#### Task description
Return all the data verbatim but without images.

#### Data extract
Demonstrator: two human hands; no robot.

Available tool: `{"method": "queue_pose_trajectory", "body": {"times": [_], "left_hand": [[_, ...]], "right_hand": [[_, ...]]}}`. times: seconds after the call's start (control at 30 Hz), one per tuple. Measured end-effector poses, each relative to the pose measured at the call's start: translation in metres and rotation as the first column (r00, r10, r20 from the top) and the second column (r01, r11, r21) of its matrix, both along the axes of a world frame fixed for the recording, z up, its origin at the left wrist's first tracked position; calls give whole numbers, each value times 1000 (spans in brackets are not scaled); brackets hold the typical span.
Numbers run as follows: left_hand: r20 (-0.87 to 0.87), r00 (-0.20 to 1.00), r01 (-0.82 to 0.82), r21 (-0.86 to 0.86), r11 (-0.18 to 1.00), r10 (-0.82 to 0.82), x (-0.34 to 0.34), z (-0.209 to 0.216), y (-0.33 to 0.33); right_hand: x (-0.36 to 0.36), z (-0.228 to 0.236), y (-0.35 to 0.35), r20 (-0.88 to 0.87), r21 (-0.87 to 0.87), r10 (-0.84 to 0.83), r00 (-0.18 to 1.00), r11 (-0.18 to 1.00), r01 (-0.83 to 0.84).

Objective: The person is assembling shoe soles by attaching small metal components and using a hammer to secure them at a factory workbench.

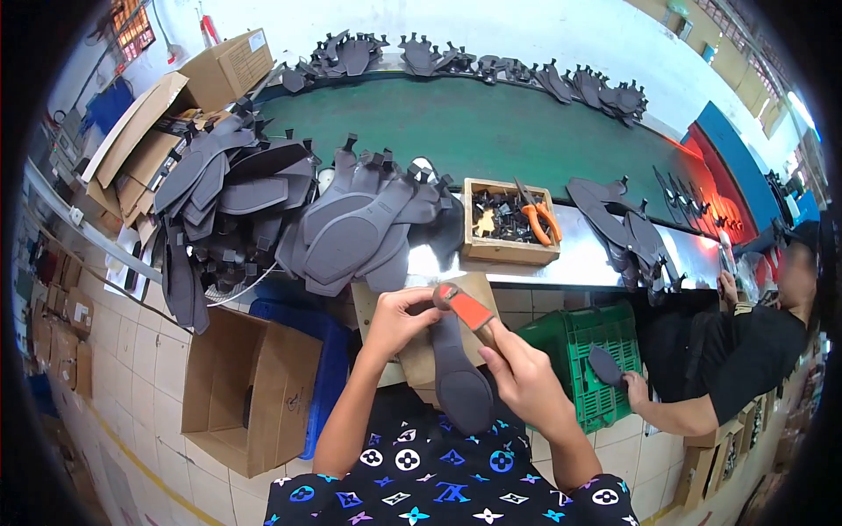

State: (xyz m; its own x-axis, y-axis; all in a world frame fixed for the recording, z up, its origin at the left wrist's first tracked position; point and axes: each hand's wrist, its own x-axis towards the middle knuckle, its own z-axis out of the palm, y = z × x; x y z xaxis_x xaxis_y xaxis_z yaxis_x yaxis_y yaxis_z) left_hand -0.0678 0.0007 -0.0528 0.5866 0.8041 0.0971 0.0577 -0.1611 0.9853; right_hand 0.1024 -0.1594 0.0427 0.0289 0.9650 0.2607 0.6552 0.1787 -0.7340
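Dark gray sole (pixel 464 394) in front of you, narrow end pinched in your left hand (pixel 400 323), your right hand (pixel 531 379) with fingers curled around a red tool (pixel 469 310).

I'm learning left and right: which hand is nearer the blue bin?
Left: the left hand is just right of the blue bin; the right hand is farther right.

Brown ctn. (pixel 230 72) off far L corner of green belt (pixel 465 114); red/blue mach. (pixel 724 171) at its R end; below front edge of table (pixel 574 237): cardbd. box (pixel 285 399), blue bin (pixel 331 355), green crate (pixel 605 331); person in blk. (pixel 750 359) nr. R.
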Motion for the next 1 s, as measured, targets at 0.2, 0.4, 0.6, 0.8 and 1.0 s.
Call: {"method": "queue_pose_trajectory", "body": {"times": [0.2, 0.4, 0.6, 0.8, 1.0], "left_hand": [[-175, 983, 0, 286, 958, 53, -1, 3, -10], [-197, 980, 56, 324, 944, 10, -8, -11, -10], [-295, 955, 127, 494, 860, 28, -7, -11, -8], [27, 999, 9, 451, 893, -23, -6, -9, -34], [130, 926, 368, -108, 924, -354, -49, 94, -113]], "right_hand": [[-3, 5, -33, 50, 286, -99, 994, 955, 81], [7, 12, -6, 189, 366, -88, 978, 931, 12], [-4, -37, -17, -38, -43, -74, 997, 996, 72], [22, -12, -14, -35, 197, -230, 973, 952, 232], [16, -45, 13, 487, -2, 39, 873, 999, -44]]}}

#### Task output
Demonstrator: two human hands; no robot.

Available tool: `{"method": "queue_pose_trajectory", "body": {"times": [_], "left_hand": [[_, ...]], "right_hand": [[_, ...]]}}`. times: seconds after the call's start (control at 30 Hz), one per tuple. Measured end-effector poses, each relative to the pose measured at the call's start: translation in metres and rotation as the first column (r00, r10, r20 from the top) and the second column (r01, r11, r21) of its matrix, both along the axes of a world frame fixed for the recording, z up, its origin at the left wrist's first tracked position; calls give whole numbers, each value times 1000 (spans in brackets are not scaled); brackets hold the typical span.
Numbers run as follows: left_hand: r20 (-0.87 to 0.87), r00 (-0.20 to 1.00), r01 (-0.82 to 0.82), r21 (-0.86 to 0.86), r11 (-0.18 to 1.00), r10 (-0.82 to 0.82), x (-0.34 to 0.34), z (-0.209 to 0.216), y (-0.33 to 0.33); right_hand: x (-0.36 to 0.36), z (-0.228 to 0.236), y (-0.35 to 0.35), r20 (-0.88 to 0.87), r21 (-0.87 to 0.87), r10 (-0.84 to 0.83), r00 (-0.18 to 1.00), r11 (-0.18 to 1.00), r01 (-0.83 to 0.84).

Objective: The person is assembling shoe soles by attaching small metal components and using a hammer to secure them at a factory workbench.


State: (xyz m; its own x-axis, y-axis; all in a world frame fixed for the recording, z up, its origin at the left wrist's first tracked position; point and axes: each hand's wrist, its own x-axis towards the middle knuckle, its own z-axis out of the palm, y = z × x; x y z xaxis_x xaxis_y xaxis_z yaxis_x yaxis_y yaxis_z) left_hand -0.0678 0.0007 -0.0528 0.5866 0.8041 0.0971 0.0577 -0.1611 0.9853; right_hand 0.1024 -0.1594 0.0427 0.0289 0.9650 0.2607 0.6552 0.1787 -0.7340
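Dark gray sole (pixel 464 394) in front of you, narrow end pinched in your left hand (pixel 400 323), your right hand (pixel 531 379) with fingers curled around a red tool (pixel 469 310).

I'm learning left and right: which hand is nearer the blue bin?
Left: the left hand is just right of the blue bin; the right hand is farther right.

Brown ctn. (pixel 230 72) off far L corner of green belt (pixel 465 114); red/blue mach. (pixel 724 171) at its R end; below front edge of table (pixel 574 237): cardbd. box (pixel 285 399), blue bin (pixel 331 355), green crate (pixel 605 331); person in blk. (pixel 750 359) nr. R.
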Motion for the next 1 s, as measured, targets at 0.2, 0.4, 0.6, 0.8 and 1.0 s.
Call: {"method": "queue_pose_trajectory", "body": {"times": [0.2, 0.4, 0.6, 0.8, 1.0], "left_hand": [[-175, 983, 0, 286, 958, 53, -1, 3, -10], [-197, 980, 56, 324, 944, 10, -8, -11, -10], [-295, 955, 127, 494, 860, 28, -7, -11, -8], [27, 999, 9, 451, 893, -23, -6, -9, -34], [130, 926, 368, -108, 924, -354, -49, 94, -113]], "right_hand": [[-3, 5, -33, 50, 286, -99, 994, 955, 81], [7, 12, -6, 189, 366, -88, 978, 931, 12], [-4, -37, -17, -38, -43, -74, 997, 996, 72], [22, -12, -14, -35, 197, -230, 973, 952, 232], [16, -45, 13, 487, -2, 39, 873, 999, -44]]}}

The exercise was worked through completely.